#refarch (2023-06)
Cloud Posse Reference Architecture
2023-06-01
set up an aurora rds instance using aurora-postgres but can’t seem to access it over the internet. i’ve added 0.0.0.0/0
to allowed_cidr_blocks
and set publicly_accessible
to true
but still nothing is there anything obvious that i’m missing?
must be in a public subnet as well
for RDS, it’s three things that need to be addressed to access it from the internet:
- Network level - must be in a public subnet or accessible via internet in any other way. Also check if in the subnet where the RDS is deployed assigning public IPs at launch is enabled
- Security group level - check if the SG allows the access
- DNS level -
publicly_accesible
set totrue
(which creates a public DNS endpoint for the RDS instance), which you did
i guess you are missing #1 (or related to it)
i’ll double check everything
it looks like it’s associated to the private subnets in the code. is that intentional? https://github.com/cloudposse/terraform-aws-components/blob/main/modules/aurora-postgres/cluster-regional.tf#L24
subnets = local.private_subnet_ids
the component is opinionated, it’s intentional since it’s best practice to deploy it into private subnets (and (almost) never in public)
the module supports both private and public
the component can def be updated to support both using a flag
i’m still struggling getting pubic access. i updated that line to concat the public and private subnets
subnets = concat(local.private_subnet_ids, local.public_subnet_ids)
and the SG is allowing inbound and outbound traffic from/to 0.0.0.0/0
does this network acl (for public subnet) look normal?
after concating, is the instance in a public subnet?
under rds > subnet groups > xxx-ue1-dev-xxx-db-shared? yes, i see the public subnets
public and private
strange. i destroyed and recreated it, and it seems to work now
2023-06-07
Trying to cold start an AWS account with atmos, and I’m running into a problem with cloudposse/terraform-aws-components/tfstate-backend
(git tag 1.210.0
):
Error: Unsupported argument
│
│ on .terraform/modules/tfstate_backend.log_storage/main.tf line 158, in data "aws_iam_policy_document" "aggregated_policy":
│ 158: source_json = var.policy
│
│ An argument named "source_json" is not expected here.
Looks like source_json
and override_json
were deprecated in AWS provider v4, and removed in v5. Any good workaround for this?
Looks like the tfstate-backend
root module in the cloudposse/terraform-aws-components
repo still points to an old version of cloudposse/tfstate-backend/aws
in the terraform registry. Hmm.
I guess this means I just have to write my own root module to use the newer version of the tfstate-backend?

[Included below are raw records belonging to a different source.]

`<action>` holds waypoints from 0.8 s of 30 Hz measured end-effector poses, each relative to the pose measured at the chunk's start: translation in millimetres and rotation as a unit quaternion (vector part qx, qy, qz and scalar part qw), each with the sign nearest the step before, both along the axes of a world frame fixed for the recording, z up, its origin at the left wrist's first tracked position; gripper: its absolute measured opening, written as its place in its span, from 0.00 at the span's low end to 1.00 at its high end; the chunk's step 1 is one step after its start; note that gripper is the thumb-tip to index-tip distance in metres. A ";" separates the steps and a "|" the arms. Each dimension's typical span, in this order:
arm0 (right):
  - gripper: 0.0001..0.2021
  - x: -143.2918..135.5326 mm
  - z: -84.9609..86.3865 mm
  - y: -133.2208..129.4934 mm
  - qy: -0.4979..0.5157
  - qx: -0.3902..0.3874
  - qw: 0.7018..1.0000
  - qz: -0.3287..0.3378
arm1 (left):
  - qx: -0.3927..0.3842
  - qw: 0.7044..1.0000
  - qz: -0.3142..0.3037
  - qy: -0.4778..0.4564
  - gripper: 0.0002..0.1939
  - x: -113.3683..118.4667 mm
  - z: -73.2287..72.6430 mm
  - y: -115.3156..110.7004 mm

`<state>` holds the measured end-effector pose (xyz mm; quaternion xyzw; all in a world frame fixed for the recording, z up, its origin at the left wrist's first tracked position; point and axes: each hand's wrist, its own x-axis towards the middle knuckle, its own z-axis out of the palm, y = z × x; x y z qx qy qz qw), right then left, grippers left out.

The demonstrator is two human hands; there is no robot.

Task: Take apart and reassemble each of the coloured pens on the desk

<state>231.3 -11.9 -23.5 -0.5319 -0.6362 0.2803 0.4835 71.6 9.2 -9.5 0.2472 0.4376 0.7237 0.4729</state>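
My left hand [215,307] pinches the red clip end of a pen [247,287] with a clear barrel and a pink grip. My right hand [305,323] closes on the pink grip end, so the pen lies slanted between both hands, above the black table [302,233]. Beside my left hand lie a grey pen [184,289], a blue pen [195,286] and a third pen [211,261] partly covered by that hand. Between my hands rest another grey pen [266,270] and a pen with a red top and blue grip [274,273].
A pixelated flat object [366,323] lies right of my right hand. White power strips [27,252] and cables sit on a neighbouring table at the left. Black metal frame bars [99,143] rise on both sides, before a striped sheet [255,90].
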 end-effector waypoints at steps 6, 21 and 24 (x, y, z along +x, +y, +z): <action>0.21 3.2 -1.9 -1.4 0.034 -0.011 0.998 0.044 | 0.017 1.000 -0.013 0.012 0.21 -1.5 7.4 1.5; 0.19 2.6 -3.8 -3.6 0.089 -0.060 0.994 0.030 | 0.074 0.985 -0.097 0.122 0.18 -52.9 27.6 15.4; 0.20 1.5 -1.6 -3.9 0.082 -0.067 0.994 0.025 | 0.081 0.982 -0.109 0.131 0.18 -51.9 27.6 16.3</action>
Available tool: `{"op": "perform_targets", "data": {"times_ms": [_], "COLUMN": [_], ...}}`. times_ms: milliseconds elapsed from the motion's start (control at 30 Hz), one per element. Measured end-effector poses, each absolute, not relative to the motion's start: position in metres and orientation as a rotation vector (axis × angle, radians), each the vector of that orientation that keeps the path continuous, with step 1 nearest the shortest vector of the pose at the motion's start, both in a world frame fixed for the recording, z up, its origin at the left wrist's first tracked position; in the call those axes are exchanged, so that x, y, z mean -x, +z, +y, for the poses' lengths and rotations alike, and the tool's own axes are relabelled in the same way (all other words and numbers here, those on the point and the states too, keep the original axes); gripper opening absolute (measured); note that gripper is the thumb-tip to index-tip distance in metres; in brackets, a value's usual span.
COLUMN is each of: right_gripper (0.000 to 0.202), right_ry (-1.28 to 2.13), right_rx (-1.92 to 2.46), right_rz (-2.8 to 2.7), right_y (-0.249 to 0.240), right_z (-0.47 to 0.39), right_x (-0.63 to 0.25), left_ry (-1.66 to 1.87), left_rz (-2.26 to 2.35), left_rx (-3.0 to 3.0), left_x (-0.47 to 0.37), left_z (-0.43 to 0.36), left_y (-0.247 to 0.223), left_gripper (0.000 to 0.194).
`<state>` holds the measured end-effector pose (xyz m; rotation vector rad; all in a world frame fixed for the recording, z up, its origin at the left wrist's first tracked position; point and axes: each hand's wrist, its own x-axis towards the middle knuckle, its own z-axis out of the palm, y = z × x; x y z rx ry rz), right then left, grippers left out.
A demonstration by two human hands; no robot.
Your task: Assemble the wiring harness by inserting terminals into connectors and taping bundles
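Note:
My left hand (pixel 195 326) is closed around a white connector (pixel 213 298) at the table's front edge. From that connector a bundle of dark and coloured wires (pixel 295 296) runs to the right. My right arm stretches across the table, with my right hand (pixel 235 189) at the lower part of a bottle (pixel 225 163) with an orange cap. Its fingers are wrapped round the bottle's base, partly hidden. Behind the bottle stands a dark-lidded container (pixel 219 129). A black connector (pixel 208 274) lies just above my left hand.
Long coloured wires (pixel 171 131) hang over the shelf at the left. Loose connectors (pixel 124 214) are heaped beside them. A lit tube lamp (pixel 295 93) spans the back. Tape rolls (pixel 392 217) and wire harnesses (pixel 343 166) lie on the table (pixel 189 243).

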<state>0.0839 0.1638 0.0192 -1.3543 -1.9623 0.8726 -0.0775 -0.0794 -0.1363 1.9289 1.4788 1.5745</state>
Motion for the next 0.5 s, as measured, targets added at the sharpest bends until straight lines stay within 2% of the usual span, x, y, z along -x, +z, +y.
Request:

You could always vendor the tfstate-backend
and then bump the version of the downstreamed module to the latest version. The components are a reusable base and are owned by the consumer. The modules are re-usable and unchange-able except by PR. This gives you freedom in the components (root tf module/dir) to modify as desired.
https://github.com/cloudposse/terraform-aws-tfstate-backend/releases
@Jeremy G (Cloud Posse) @Max Lobur (Cloud Posse)
Correct, I’m about to release that fix for V5, expect today
The workaround would be to pin aws provider to “<5” if it doesn’t brake you anything else
@Dan Miller (Cloud Posse) @Max Lobur (Cloud Posse) I uploaded the latest changes.
2023-06-08
I’m using atmos and cloudposse/cloud-infrastructure-automation/spacelift, and trying to figure out if the “component instance name” is passed to the spacelift stack anywhere. I’m not super familiar with atmos tbh, the name I’m referring to is the actual key under components.terraform
in the stack yaml (not necessarily the name of the component itself). Anyone know if this is something I can get at?
@Nat Williams before we can answer in the best way, can you instead lead by what you want to accomplish (want to avoid xyproblem.info)
I’m using atmos and cloudposse/cloud-infrastructure-automation/spacelift, and trying to figure out if the “component instance name” is passed to the spacelift stack anywhere. I’m not super familiar with atmos tbh, the name I’m referring to is the actual key under components.terraform
in the stack yaml (not necessarily the name of the component itself). Anyone know if this is something I can get at?
in general, a Spacelift stack name is calculated from the context + the Atmis component name.
The context is: namespace, tenant, environment, stage
let’s say you have:
vars:
namespace: eg
tenant: core
environment: ue2
stage: prod
components:
terraform:
vpc-1:
metadata:
component: vpc # Point to terraform component
vars: {}
vpc-2:
metadata:
component: vpc # Point to terraform component
vars: {}
the Spacelift stack names for these two Atmos components will be:
eg-core-ue2-prod-vpc-1
eg-core-ue2-prod-vpc-2
although:
- Spacelift stack name can be overridden (per Atmos component)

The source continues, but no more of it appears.